Sorry, a little background on me, I run a test lab as my career. I calibrate equipment as a norm and this is the same thermometer moving from tank to tank as well as two others. If I get a new one, I put it in with another one for comparison purposes and have thrown out new ones because of reading about four degrees off. I could put a thermocouple in the tank and get it to within a tenth but that's not the point in question. The tank is definitely running four degrees warmer than a tank three feet from it. Being a reef ready tank with the noise of the overflows and the tank located in my bedroom, leaving the glass lids open is not an option. The room never gets above 74 degrees and there are five other tanks in very close proximity that never go above 78-79. I have monitored the heater controller to see I if it is coming on and it only ever comes on after a water change occasionally. I will unplug the heater today at 4 and check it again before I go to bed and also tomorrow am. I am very confident that its coming from the mag drive. It is running into a piece of 1" ID flexible hose vertically for about 16 inches and then Teed into two inch and a quarter lines to each overflow return. There is no ball valve or anything throttling back the pump. When I was running everything else identical with my quiet one 4000 I never had this issue. Please don't take anything in this response as me acting cocky or like a ********, I'm fairly thorough in knowing how my equipment is doing and working through problems. That's why I can very confidently say that it's not the thermometer and that I will just to eliminate a variable, unplug the heater. One thing that might skew this today though is that its only in the sixties here so ambient conditions in the room will be cooler than anytime in the last three months. Thanks for your thoughts and diagnostic input. I will note my findings tomorrow.


----------



## Deeda (Oct 12, 2012)

No offense taken. It is just one of the questions I ask due to the common use of cheap thermometers.

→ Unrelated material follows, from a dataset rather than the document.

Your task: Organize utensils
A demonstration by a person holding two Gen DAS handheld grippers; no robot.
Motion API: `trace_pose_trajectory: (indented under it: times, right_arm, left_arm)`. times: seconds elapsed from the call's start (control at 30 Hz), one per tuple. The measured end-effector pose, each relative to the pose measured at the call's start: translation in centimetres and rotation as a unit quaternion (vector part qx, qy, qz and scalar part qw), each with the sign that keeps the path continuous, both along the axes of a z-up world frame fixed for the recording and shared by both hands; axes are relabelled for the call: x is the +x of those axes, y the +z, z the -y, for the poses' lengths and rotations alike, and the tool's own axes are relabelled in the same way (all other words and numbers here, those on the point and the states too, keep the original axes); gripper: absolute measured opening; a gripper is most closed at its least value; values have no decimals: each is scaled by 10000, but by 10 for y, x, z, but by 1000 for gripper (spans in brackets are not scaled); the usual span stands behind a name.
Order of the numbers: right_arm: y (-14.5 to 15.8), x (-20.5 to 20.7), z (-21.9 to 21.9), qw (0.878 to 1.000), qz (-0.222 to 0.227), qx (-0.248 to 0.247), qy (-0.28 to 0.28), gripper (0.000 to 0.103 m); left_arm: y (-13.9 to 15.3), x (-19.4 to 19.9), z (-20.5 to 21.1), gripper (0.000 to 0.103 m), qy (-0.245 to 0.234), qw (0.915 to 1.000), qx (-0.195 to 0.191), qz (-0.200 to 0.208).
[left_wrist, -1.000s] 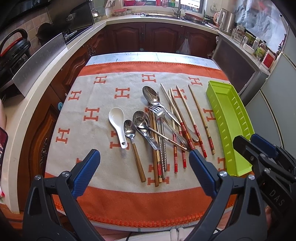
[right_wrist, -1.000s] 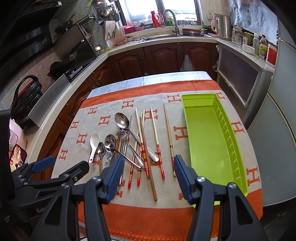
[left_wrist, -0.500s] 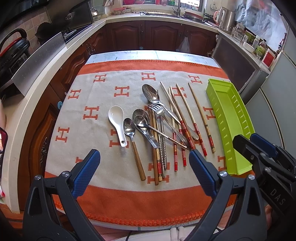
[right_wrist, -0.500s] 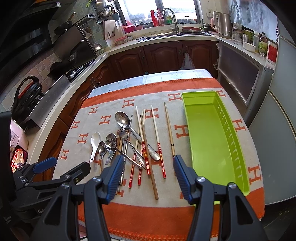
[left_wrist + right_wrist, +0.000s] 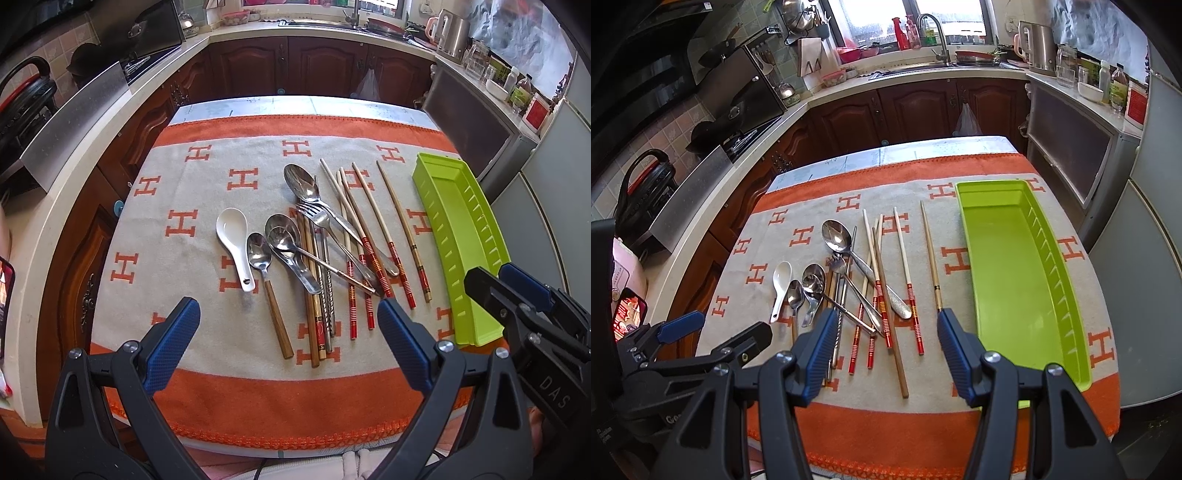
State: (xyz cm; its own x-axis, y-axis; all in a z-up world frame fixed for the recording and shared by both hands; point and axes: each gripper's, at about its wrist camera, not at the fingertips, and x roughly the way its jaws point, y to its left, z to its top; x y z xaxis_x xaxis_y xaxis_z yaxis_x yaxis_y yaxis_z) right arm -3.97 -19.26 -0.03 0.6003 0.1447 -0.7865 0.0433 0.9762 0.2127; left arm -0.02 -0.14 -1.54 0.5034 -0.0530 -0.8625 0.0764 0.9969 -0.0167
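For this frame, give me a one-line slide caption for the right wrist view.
Open right gripper poised over chopsticks and spoons on the cloth, beside an empty green tray.

The right hand-held gripper (image 5: 882, 343) hides the lower ends of several chopsticks (image 5: 871, 291)

green tray (image 5: 1056, 266) interior clear, utensil pile (image 5: 314, 251) crowds cloth centre
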Motion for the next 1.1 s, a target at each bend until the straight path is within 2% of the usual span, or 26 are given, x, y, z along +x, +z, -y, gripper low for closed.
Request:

I see that the Mag 9.5 is a higher wattage than the Quietone 4000 so I would assume it generates more 'heat' during operation, unless I am way off base. Would it be an option to run the pump out of the water to see if that eliminates the heat gain in your setup?


----------



## k7gixxerguy (Jan 12, 2012)

Deeda said:


> No offense taken. It is just one of the questions I ask due to the common use of cheap thermometers.
> 
> I see that the Mag 9.5 is a higher wattage than the Quietone 4000 so I would assume it generates more 'heat' during operation, unless I am way off base. Would it be an option to run the pump out of the water to see if that eliminates the heat gain in your setup?


In answer to that question and along with that logic, here is the reply that I got from my inquiry to Danner.

Whether used in-line or submersed the mag-drive pump is designed to dissipate the heat produced by the unit by releasing it to the water that passes through the pump. In other words, running the pump continuously is like running a 90 watt heater continuously.

That being said, I will still do the heater test, but likely will have my assumption verified that its just the larger pump causing the water heating. I am either building a larger wet dry/sump/refugium which will make more water for that pump to heat and I could kick the AC down a couple degrees more to combat it. I just was wondering on people's experience with these pumps and ever having noticed similar conditions.


----------



## Deeda (Oct 12, 2012)

It does make sense and I'm glad you got a quick response from Danner.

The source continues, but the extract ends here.